● REQUIRED ACTION
Reproduce the data word for word, keeping every line complete.

::::

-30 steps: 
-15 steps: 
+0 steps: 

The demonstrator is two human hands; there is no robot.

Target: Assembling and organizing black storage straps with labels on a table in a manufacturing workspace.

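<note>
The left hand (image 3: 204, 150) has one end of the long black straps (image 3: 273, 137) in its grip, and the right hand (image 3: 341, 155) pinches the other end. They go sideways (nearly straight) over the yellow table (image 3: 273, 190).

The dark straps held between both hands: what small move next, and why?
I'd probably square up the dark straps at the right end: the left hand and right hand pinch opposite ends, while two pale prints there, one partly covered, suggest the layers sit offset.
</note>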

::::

● RESPONSE AREA
-30 steps: 
-15 steps: 
+0 steps: 

The demonstrator is two human hands; there is no robot.

Target: Assembling and organizing black storage straps with labels on a table in a manufacturing workspace.

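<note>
The left hand (image 3: 204, 150) has one end of the long black straps (image 3: 273, 137) in its grip, and the right hand (image 3: 341, 155) pinches the other end. They go sideways (nearly straight) over the yellow table (image 3: 273, 190).

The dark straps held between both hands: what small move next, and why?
I'd probably square up the dark straps at the right end: the left hand and right hand pinch opposite ends, while two pale prints there, one partly covered, suggest the layers sit offset.
</note>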

Besides this answer, the exercise requires nothing else.